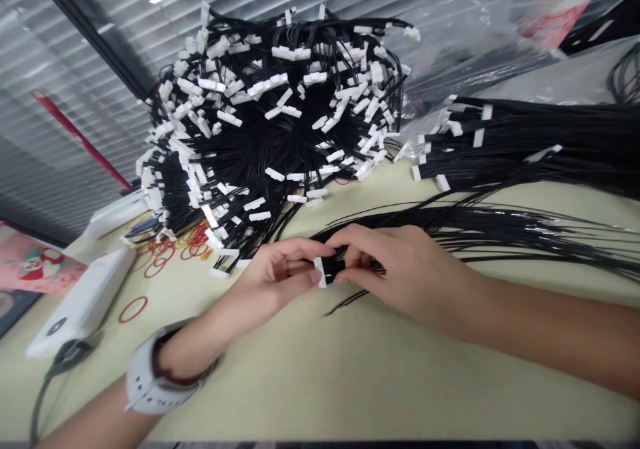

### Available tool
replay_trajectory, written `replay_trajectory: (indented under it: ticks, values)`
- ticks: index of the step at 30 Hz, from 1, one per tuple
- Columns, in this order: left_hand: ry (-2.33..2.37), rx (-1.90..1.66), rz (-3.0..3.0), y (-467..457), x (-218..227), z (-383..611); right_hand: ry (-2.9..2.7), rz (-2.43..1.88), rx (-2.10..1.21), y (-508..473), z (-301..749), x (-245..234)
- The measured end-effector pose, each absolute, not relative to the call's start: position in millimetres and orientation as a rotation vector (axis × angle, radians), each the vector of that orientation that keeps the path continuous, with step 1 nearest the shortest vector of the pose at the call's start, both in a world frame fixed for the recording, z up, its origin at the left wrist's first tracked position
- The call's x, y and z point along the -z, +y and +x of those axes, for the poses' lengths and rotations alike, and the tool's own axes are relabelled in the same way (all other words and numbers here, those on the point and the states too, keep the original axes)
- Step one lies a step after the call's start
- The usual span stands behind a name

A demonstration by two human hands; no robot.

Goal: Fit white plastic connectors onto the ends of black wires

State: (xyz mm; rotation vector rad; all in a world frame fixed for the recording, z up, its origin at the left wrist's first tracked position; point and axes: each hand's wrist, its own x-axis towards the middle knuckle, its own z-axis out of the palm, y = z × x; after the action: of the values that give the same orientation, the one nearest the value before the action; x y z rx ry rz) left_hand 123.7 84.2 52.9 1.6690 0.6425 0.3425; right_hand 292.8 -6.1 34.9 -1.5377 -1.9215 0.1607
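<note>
My left hand (277, 275) and my right hand (395, 269) meet at the middle of the pale table (350, 375). Between their fingertips they pinch a small white connector (320, 272) with short black wires (333, 265) at its end. A thin black wire (345, 302) trails onto the table below the fingers. Just behind my right hand lies a fan of loose black wires (500, 232) running to the right. A grey watch (145, 375) is on my left wrist.
A tall heap of black wire harnesses with white connectors (270, 122) stands behind the hands. More bundled harnesses (525, 142) lie at right beside clear plastic bags (460, 42). Red rubber bands (165, 252) and a white power bank (85, 302) lie at left.
</note>
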Motion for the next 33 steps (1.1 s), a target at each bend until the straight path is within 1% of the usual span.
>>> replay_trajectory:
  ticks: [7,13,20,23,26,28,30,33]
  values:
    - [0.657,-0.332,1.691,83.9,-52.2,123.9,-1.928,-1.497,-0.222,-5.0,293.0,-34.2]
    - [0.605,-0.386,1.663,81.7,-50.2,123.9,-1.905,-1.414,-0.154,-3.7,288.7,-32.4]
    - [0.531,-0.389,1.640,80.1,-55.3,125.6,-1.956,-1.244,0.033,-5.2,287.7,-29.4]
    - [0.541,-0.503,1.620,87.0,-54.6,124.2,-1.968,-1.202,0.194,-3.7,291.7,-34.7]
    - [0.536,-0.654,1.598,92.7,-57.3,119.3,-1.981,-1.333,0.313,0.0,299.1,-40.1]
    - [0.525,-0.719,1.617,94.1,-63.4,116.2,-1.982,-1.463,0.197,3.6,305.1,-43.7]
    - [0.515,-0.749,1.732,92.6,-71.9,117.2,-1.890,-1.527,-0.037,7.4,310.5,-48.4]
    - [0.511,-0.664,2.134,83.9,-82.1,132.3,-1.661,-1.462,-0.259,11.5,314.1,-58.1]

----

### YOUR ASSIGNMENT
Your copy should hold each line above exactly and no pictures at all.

### RESULT OF THE EXERCISE
### Available tool
replay_trajectory, written `replay_trajectory: (indented under it: ticks, values)`
- ticks: index of the step at 30 Hz, from 1, one per tuple
- Columns, in this order: left_hand: ry (-2.33..2.37), rx (-1.90..1.66), rz (-3.0..3.0), y (-467..457), x (-218..227), z (-383..611); right_hand: ry (-2.9..2.7), rz (-2.43..1.88), rx (-2.10..1.21), y (-508..473), z (-301..749), x (-245..234)
- The measured end-effector pose, each absolute, not relative to the call's start: position in millimetres and orientation as a rotation vector (axis × angle, radians), each the vector of that orientation that keeps the path continuous, with step 1 nearest the shortest vector of the pose at the call's start, both in a world frame fixed for the recording, z up, its origin at the left wrist's first tracked position
- The call's x, y and z point along the -z, +y and +x of those axes, for the poses' lengths and rotations alike, and the tool's own axes are relabelled in the same way (all other words and numbers here, those on the point and the states too, keep the original axes)
- Step one lies a step after the call's start
- The usual span stands behind a name

A demonstration by two human hands; no robot.

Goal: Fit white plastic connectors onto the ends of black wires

State: (xyz mm; rotation vector rad; all in a world frame fixed for the recording, z up, its origin at the left wrist's first tracked position; point and axes: each hand's wrist, its own x-axis towards the middle knuckle, its own z-axis out of the palm, y = z × x; after the action: of the values that give the same orientation, the one nearest the value before the action; x y z rx ry rz) left_hand 123.7 84.2 52.9 1.6690 0.6425 0.3425; right_hand 292.8 -6.1 34.9 -1.5377 -1.9215 0.1607
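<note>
My left hand (277, 275) and my right hand (395, 269) meet at the middle of the pale table (350, 375). Between their fingertips they pinch a small white connector (320, 272) with short black wires (333, 265) at its end. A thin black wire (345, 302) trails onto the table below the fingers. Just behind my right hand lies a fan of loose black wires (500, 232) running to the right. A grey watch (145, 375) is on my left wrist.
A tall heap of black wire harnesses with white connectors (270, 122) stands behind the hands. More bundled harnesses (525, 142) lie at right beside clear plastic bags (460, 42). Red rubber bands (165, 252) and a white power bank (85, 302) lie at left.
</note>
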Motion for the next 33 steps (1.1 s), a target at each bend until the straight path is within 1% of the usual span.
>>> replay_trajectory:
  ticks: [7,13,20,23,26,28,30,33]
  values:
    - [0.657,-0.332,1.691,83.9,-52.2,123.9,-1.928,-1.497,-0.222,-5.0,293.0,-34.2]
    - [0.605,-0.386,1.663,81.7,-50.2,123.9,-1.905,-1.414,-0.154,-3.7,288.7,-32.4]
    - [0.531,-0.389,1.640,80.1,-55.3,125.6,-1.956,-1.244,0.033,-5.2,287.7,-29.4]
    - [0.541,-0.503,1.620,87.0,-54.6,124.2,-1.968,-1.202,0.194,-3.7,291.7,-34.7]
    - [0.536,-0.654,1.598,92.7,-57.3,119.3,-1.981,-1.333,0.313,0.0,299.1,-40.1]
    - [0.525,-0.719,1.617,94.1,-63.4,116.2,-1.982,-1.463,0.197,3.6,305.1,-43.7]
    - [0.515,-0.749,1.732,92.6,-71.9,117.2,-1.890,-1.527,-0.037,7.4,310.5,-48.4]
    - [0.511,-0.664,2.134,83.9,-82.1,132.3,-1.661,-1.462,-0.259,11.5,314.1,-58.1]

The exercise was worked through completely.